1. Council of Europe Convention on Preventing and Combating Violence Against Women and Domestic Violence (Istanbul Convention)


Council of Europe Convention on Preventing and Combating Violence Against Women and Domestic Violence (Istanbul Convention)

The Council of Europe (CoE) approved the establishment of the Ad Hoc Committee on Preventing and Combating Violence against Women and Domestic Violence (CAHVIO) in December 2008 to prepare one or more legally binding instruments "to prevent and combat domestic violence including specific forms of violence against women, and to protect and support the victims of such violence as well as prosecute the perpetrators."

Following 2 years of negotiation and drafting the CoE Convention on Combating Violence Against Women and Domestic Violence was agreed by the CoE in January 2011. Cosc, the National Office for the Prevention of Domestic, Sexual and Gender-based Violence, actively contributed to all stages of the drafting process in relation to the convention. The convention is also referred to as the Istanbul Convention as it was opened for signature at the CoE Ministers meeting in Istanbul in May 2011. 

Ireland supports, in principle, the aims and terms of the Istanbul Convention.

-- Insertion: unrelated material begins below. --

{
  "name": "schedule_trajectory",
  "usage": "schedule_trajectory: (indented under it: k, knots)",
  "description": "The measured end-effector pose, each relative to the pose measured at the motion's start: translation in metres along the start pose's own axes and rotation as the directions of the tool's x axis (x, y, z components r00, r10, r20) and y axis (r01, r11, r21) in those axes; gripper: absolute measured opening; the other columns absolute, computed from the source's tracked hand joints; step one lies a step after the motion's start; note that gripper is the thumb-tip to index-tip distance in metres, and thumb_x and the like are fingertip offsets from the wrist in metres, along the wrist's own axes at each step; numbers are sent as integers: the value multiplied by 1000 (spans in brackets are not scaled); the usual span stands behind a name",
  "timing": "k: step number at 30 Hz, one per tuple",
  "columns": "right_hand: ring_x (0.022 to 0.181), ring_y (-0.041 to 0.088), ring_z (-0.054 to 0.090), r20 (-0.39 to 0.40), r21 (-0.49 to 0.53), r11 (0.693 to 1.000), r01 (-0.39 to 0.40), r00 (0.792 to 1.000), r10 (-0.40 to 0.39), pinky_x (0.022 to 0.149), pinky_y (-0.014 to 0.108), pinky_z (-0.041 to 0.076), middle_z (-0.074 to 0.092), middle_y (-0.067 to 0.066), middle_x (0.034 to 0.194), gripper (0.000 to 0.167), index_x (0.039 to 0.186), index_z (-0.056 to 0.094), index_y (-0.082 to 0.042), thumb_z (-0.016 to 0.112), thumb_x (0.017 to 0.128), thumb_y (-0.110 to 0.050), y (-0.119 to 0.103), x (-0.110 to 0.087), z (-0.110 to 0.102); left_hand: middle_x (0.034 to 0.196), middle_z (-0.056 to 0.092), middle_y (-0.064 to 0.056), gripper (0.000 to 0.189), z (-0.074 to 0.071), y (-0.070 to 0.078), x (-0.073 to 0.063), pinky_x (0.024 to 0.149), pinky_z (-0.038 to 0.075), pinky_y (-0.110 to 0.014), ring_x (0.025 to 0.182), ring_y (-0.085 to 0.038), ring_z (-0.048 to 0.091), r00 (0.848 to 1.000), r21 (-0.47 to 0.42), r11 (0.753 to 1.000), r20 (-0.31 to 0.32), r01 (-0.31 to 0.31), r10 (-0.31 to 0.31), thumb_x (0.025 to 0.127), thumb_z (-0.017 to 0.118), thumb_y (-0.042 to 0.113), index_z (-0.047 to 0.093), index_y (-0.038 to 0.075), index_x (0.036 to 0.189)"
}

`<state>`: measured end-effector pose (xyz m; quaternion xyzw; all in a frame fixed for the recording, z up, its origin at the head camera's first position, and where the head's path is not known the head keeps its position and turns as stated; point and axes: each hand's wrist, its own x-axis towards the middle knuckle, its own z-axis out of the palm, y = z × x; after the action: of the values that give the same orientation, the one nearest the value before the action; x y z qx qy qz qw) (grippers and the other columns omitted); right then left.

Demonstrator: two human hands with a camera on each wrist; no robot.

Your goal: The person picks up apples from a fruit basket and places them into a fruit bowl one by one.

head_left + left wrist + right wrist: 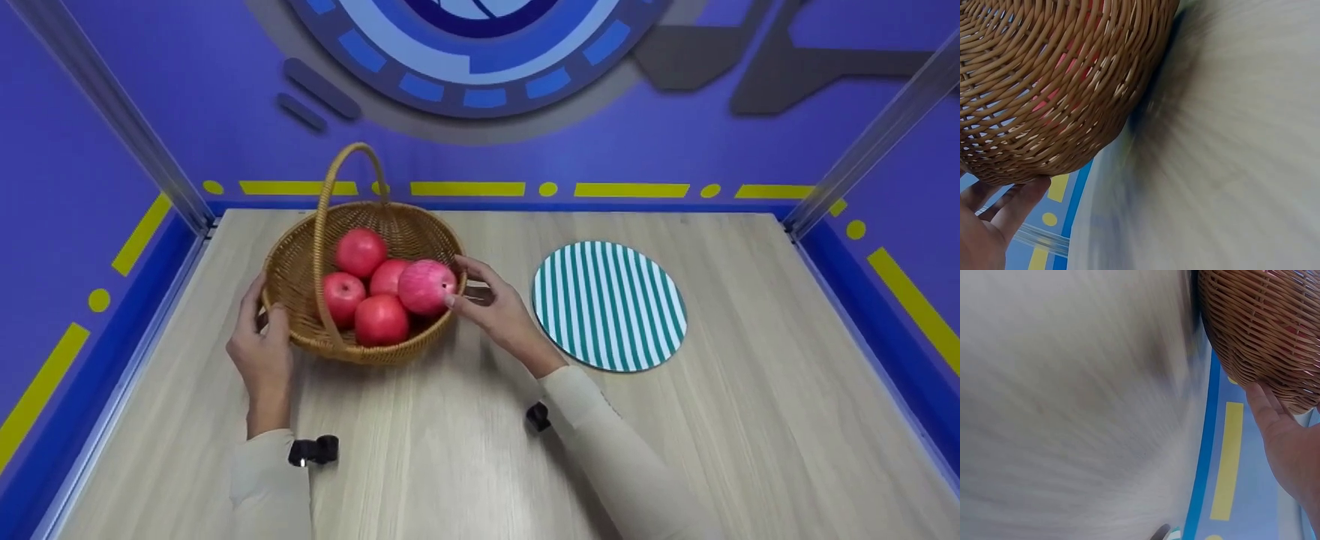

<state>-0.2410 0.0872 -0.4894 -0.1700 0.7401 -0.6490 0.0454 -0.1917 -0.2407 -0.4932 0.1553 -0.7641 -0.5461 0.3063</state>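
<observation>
A brown wicker basket (pixel 360 356) with a tall arched handle (pixel 322 247) is between the two hands in the head view. Several red apples (pixel 361 253) lie inside, along with a pink streaked round fruit (pixel 426 288) near the right rim. The left hand (pixel 262 345) grips the basket's left side at the rim. On the opposite side, the right hand (pixel 499 311) holds the rim, its thumb beside the pink fruit. Both wrist views show the woven wall from close up, with the left fingers (pixel 1019 205) and right fingers (pixel 1266 410) against it.
A round mat (pixel 609 306) with green and white stripes lies on the pale wooden table (pixel 465 450), right of the basket. Blue-purple panels (pixel 480 161) with yellow marks enclose the table at the back and both sides. A black wrist camera (pixel 315 450) sits at the left cuff.
</observation>
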Motion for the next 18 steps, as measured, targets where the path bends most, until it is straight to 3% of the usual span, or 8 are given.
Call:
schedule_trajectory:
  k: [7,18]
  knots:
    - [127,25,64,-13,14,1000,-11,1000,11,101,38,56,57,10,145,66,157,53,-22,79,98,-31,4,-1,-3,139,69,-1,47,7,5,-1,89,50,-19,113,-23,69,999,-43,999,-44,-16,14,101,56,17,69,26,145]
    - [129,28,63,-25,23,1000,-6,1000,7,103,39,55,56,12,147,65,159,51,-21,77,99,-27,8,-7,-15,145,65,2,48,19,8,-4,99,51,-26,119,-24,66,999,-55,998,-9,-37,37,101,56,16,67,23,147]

It is a detailed convention with a very broad scope across a number of policy areas with potential policy and legislative implications. Although the convention has a focus on violence against women Member States are encouraged to apply its provisions on domestic violence to men also. Ireland supported this proposal.

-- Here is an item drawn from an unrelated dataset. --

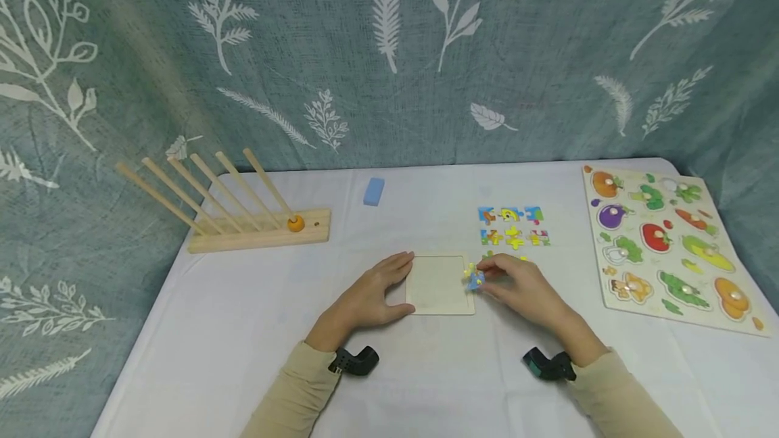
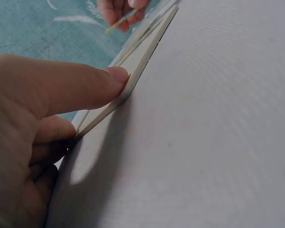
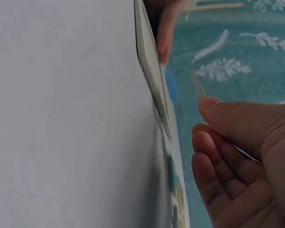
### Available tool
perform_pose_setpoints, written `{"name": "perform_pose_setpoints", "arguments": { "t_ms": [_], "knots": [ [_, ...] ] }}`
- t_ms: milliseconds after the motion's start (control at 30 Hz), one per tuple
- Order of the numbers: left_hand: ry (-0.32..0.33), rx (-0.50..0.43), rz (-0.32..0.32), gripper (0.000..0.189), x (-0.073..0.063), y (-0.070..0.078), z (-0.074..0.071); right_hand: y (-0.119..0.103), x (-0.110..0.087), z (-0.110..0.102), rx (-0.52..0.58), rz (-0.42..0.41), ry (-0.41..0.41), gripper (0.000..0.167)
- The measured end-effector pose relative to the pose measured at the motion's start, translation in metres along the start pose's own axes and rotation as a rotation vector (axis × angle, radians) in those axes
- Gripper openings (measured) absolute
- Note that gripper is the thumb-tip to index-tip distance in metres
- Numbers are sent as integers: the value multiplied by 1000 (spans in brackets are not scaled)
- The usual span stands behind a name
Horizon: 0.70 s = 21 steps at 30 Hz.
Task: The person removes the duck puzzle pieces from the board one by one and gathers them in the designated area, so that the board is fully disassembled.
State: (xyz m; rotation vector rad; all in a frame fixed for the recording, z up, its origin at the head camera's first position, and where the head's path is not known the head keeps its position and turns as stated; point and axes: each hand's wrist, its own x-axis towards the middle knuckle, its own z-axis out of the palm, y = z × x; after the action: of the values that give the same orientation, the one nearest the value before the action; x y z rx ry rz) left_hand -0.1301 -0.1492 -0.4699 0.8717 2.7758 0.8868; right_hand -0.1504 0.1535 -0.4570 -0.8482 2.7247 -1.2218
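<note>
A shallow wooden puzzle tray [image 1: 439, 286] lies flat on the white table with its inside bare. My left hand [image 1: 374, 295] holds it along the left side. The thumb [image 2: 92, 85] lies over its near corner, and the fingers reach the far left corner. At the tray's right edge, my right hand [image 1: 517, 287] pinches a small blue-and-yellow jigsaw piece [image 1: 475, 280] between thumb and fingers. That piece appears edge-on in the right wrist view, raised above the table. Beyond the right hand lie several jigsaw pieces [image 1: 514, 237] in rows, the nearest partly hidden by it.
On the left stands a wooden base [image 1: 262, 240] with several slanted pegs and an orange bead [image 1: 295, 224]. A blue block [image 1: 374, 191] lies toward the back. At the right is a vegetable knob-puzzle board [image 1: 672, 249]. A green leaf-patterned cloth [image 1: 389, 107] hangs behind the table.
</note>
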Motion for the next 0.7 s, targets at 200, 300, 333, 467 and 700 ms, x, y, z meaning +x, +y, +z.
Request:
{"name": "perform_pose_setpoints", "arguments": {
  "t_ms": [200,300,333,467,700],
  "knots": [
    [-2,10,2,77,0,-2,1,21,-16,-31,-109,125,94,30],
    [-2,15,4,76,0,-3,2,31,-25,-45,-144,198,138,30],
    [-1,16,5,76,0,-4,3,35,-27,-49,-149,217,149,30],
    [-3,9,5,76,0,-4,3,46,-34,-58,-164,259,159,31],
    [-7,5,-1,77,0,-4,3,58,-39,-59,-174,274,162,30]
  ]
}}
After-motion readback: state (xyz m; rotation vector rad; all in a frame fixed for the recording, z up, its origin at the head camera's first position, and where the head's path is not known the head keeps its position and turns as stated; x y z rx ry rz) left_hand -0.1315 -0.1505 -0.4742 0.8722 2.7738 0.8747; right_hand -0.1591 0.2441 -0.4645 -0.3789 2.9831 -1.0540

The provisions of the convention and the legislative and administrative arrangements that would be necessary to allow signature and ratification of the convention by Ireland are being examined in conjunction with the government commitment to introduce consolidated and reformed domestic violence legislation to address all aspects of domestic violence, threatened violence and intimidation, in a way that provides protection to victims.  However, a particular difficulty to be addressed in Ireland’s consideration of the convention relates to reconciling property rights under the Irish constitution with the requirement under Article 52 of the convention - the availability of emergency barring orders to all.

Preliminary development of the consolidated and reformed legislation, including consideration of the convention provisions, is being advanced by Cosc and legislative drafting will be progressed as soon as possible having regard to the need for consultations and other legislative priorities.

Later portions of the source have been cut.